# Directions for this task
Whenever a line in the data contains "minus", show that line.

(Stored entries)
********

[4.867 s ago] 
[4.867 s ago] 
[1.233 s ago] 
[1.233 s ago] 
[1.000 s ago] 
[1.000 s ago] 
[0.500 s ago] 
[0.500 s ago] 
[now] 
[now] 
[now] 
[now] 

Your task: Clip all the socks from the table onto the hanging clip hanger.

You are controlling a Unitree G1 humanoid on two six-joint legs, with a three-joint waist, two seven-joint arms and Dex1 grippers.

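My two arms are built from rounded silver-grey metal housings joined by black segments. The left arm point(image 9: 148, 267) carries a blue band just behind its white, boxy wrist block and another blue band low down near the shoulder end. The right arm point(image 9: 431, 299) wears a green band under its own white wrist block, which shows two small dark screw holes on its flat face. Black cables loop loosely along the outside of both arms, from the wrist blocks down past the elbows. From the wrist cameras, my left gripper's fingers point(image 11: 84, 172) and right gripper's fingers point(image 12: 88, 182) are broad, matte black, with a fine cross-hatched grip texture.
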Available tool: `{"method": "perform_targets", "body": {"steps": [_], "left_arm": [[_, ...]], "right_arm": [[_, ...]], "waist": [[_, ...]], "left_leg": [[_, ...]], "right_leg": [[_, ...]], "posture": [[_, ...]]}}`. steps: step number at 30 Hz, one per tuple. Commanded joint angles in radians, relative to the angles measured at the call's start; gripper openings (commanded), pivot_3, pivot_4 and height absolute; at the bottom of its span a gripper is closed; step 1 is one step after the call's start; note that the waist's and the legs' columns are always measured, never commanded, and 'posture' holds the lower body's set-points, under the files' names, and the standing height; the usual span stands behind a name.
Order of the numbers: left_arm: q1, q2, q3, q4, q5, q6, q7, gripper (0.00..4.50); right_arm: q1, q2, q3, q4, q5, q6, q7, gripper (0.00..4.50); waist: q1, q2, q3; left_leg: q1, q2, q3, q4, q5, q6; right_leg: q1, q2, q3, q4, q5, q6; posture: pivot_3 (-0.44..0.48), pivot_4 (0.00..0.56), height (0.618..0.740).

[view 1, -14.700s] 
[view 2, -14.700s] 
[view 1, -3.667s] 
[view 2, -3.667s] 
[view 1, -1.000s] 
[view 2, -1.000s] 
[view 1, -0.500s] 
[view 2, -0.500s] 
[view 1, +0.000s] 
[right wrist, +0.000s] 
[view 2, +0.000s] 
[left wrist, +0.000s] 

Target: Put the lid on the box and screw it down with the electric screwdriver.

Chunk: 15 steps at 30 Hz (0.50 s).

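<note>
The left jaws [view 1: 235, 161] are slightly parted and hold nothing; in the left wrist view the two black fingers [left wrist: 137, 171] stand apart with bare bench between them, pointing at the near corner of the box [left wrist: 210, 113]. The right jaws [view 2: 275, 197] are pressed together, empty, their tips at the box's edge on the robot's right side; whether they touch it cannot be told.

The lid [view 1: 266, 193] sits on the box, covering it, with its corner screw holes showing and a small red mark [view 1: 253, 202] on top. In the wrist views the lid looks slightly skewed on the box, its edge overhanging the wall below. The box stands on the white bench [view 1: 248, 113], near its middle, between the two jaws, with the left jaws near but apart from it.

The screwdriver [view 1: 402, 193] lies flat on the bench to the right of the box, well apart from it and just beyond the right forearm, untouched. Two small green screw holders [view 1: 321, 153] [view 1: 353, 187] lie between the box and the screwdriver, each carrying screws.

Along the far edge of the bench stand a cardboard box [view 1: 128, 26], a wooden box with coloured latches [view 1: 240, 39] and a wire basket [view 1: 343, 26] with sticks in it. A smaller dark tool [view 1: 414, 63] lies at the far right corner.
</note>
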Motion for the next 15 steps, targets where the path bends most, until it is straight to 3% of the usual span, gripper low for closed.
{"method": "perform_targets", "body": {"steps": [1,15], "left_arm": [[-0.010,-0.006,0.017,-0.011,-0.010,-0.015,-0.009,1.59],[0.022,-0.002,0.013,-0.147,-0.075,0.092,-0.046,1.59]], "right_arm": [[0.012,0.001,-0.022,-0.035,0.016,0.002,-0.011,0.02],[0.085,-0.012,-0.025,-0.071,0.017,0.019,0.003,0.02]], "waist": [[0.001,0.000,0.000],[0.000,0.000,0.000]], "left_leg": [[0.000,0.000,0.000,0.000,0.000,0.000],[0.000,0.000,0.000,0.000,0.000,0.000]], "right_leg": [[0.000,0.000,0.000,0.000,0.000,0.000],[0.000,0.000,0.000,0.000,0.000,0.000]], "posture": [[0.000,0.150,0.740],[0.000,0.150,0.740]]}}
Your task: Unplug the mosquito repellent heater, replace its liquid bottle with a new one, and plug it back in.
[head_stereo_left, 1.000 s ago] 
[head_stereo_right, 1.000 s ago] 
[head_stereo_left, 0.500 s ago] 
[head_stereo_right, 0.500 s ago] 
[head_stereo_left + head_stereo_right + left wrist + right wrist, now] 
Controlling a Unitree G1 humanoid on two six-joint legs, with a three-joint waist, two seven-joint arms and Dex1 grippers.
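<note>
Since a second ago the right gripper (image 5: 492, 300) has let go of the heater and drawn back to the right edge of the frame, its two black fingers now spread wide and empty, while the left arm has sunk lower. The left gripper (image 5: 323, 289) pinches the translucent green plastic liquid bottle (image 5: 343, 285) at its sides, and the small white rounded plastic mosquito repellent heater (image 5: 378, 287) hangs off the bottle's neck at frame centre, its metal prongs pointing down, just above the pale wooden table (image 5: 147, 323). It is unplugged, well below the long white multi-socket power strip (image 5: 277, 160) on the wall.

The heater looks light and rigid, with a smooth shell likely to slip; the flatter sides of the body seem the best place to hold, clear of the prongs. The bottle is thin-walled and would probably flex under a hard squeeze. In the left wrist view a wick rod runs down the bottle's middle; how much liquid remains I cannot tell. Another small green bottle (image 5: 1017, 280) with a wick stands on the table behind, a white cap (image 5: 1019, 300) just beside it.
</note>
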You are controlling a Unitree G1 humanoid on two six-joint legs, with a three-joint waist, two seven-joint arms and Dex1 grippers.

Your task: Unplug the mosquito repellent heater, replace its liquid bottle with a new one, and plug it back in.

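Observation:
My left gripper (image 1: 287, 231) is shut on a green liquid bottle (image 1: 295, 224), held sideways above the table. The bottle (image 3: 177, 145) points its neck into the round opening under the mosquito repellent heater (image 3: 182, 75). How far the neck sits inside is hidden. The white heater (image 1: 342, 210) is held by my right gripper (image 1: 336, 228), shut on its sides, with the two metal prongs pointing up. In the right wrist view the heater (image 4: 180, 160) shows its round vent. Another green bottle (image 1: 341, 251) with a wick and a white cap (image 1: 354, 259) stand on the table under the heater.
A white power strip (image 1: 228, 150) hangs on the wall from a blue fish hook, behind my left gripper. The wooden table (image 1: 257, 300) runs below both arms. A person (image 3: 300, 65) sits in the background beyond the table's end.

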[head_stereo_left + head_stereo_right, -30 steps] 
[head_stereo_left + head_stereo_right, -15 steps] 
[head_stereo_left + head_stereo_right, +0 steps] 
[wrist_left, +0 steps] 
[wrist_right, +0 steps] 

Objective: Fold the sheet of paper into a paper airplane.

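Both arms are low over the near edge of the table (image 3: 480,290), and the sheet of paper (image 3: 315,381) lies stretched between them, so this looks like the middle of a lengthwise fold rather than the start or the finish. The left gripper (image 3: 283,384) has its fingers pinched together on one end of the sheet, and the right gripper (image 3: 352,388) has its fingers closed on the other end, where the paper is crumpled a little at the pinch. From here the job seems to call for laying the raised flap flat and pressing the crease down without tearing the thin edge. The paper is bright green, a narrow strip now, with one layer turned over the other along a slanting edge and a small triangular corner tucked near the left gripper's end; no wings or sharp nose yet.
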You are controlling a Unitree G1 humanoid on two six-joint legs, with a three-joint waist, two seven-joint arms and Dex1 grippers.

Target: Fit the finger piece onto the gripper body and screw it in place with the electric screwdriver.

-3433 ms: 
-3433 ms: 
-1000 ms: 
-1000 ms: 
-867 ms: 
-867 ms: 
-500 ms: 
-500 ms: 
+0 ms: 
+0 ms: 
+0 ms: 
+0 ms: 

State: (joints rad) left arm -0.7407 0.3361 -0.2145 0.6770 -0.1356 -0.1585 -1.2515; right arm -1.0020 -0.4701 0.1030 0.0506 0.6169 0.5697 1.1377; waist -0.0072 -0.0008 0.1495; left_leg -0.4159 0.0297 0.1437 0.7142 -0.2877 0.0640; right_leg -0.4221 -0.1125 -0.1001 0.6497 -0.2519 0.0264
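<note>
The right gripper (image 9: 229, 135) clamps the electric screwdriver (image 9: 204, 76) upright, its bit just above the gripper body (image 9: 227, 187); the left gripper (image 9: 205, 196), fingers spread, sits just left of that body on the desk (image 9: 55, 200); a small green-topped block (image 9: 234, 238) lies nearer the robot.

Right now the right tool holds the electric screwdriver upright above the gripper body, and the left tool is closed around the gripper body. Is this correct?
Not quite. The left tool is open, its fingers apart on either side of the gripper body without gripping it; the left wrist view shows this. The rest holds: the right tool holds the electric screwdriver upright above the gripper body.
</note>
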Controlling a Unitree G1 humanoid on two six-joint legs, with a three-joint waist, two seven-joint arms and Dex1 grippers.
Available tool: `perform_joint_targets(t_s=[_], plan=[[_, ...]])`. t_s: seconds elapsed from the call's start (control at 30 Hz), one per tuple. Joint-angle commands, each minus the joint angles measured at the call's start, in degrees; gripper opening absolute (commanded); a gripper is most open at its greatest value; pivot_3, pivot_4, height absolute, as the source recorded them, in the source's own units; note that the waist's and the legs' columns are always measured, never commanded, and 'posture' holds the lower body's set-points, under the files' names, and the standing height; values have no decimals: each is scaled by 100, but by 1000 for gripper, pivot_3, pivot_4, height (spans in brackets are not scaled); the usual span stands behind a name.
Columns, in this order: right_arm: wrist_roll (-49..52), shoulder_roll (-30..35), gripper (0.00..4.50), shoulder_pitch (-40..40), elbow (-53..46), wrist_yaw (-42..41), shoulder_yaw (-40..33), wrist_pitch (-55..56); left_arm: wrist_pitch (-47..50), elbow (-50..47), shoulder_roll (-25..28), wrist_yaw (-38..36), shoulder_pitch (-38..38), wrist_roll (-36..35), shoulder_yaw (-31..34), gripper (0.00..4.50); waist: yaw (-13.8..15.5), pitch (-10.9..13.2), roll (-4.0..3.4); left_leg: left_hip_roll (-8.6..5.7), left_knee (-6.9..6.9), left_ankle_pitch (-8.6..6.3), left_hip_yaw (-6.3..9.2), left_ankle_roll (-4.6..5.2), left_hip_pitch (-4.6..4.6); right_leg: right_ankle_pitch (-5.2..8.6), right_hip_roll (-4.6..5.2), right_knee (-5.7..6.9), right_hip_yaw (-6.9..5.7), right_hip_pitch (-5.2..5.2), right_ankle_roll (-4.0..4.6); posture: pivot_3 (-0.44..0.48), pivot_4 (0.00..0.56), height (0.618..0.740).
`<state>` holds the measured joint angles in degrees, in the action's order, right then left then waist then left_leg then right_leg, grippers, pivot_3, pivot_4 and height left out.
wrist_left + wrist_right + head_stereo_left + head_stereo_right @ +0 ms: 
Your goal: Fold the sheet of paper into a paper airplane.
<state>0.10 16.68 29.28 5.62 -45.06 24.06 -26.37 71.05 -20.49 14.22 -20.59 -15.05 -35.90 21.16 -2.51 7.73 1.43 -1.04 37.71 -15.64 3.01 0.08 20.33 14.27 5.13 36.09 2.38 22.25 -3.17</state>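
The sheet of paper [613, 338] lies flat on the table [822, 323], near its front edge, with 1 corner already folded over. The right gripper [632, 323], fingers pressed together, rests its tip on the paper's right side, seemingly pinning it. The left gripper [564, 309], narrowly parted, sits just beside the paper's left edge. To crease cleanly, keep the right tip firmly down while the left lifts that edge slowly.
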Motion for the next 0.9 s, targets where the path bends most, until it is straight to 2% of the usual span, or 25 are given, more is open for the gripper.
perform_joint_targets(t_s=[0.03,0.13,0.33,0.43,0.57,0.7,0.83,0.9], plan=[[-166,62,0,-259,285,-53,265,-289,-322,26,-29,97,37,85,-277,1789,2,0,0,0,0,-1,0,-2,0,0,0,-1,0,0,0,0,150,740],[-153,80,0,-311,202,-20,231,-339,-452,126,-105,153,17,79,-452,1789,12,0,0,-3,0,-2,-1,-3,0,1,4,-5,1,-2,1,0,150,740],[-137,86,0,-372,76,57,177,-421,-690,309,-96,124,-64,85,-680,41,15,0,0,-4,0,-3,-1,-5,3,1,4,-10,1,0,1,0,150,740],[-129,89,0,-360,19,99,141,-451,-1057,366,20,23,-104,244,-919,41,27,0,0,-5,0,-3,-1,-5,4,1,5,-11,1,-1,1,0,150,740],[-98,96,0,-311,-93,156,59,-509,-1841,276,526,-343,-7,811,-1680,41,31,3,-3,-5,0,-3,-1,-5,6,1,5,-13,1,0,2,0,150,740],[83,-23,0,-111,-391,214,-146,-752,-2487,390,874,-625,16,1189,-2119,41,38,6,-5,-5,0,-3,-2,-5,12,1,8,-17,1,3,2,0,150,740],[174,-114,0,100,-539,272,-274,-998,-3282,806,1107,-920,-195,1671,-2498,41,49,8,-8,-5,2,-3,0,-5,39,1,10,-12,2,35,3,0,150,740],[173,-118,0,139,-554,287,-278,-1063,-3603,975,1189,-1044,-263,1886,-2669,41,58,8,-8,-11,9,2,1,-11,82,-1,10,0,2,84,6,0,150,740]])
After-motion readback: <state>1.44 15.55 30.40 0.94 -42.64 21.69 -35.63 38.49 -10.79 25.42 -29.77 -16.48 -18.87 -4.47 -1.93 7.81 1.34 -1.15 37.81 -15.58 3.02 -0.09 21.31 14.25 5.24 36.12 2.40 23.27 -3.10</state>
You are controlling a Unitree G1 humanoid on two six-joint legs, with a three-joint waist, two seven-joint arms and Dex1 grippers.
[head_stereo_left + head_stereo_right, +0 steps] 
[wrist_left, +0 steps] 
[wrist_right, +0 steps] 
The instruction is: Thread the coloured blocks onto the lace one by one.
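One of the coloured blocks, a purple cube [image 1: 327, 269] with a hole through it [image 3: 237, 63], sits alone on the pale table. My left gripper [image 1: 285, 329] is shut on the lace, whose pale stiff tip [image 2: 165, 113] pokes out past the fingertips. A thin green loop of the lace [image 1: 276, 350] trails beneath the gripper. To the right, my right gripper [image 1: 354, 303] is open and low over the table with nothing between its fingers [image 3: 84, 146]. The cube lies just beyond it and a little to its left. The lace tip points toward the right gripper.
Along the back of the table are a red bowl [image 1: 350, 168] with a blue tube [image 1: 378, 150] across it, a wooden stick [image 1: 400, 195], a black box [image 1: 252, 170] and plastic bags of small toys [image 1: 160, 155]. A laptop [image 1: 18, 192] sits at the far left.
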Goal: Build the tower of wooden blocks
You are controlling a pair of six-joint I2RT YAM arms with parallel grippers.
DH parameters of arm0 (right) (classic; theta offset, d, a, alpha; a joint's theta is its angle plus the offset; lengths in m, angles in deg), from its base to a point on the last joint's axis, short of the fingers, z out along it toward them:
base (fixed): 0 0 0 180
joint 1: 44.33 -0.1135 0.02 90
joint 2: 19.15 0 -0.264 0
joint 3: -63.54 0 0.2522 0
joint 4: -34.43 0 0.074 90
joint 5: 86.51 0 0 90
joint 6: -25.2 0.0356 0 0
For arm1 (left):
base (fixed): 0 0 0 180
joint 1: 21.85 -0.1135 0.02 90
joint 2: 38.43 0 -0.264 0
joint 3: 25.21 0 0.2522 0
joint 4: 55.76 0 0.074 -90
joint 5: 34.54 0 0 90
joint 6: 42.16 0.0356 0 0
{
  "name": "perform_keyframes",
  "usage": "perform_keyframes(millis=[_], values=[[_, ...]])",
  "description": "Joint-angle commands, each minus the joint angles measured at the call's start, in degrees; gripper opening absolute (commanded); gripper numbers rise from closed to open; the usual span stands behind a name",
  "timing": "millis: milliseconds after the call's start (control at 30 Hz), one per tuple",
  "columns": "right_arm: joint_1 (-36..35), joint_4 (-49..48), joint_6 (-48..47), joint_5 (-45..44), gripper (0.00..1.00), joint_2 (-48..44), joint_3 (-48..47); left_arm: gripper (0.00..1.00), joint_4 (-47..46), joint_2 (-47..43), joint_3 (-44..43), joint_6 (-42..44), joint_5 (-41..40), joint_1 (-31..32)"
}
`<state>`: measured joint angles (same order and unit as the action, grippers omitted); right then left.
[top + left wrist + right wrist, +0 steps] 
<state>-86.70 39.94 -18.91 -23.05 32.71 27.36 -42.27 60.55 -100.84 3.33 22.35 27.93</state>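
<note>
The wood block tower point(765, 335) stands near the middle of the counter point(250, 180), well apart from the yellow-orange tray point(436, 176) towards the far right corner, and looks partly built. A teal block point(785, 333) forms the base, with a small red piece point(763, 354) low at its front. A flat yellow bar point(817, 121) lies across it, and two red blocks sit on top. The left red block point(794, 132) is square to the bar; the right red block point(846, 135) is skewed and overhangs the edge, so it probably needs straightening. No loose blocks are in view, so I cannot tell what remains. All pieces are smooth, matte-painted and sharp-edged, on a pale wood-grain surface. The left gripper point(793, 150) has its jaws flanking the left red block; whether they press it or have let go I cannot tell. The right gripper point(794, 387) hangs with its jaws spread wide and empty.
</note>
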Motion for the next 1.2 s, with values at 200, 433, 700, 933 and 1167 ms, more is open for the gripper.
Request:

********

# Solution
Available tool: `perform_joint_targets(t_s=[_], plan=[[_, ...]])`. t_s: seconds elapsed from the call's start (control at 30 Hz), one per tuple. Joint-angle commands, each minus the joint angles measured at the call's start, in degrees; gripper opening absolute (commanded); a gripper is most open at its greatest value; pivot_3, pivot_4, height absolute, as the source recorded them, in the source's own units; note that the waist's and the legs' columns are always measured, never commanded, and 'posture' holds the lower body's set-points, under the files' names, and the standing height; values have no decimals: each is scaled by 100, but by 1000 for gripper, pivot_3, pivot_4, height (spans in brackets are not scaled); the usual span stands behind a name.
  "description": "Joint-angle commands, each minus the joint angles measured at the call's start, in degrees; gripper opening absolute (commanded); gripper numbers rise from closed to open; the usual span stands behind a name",

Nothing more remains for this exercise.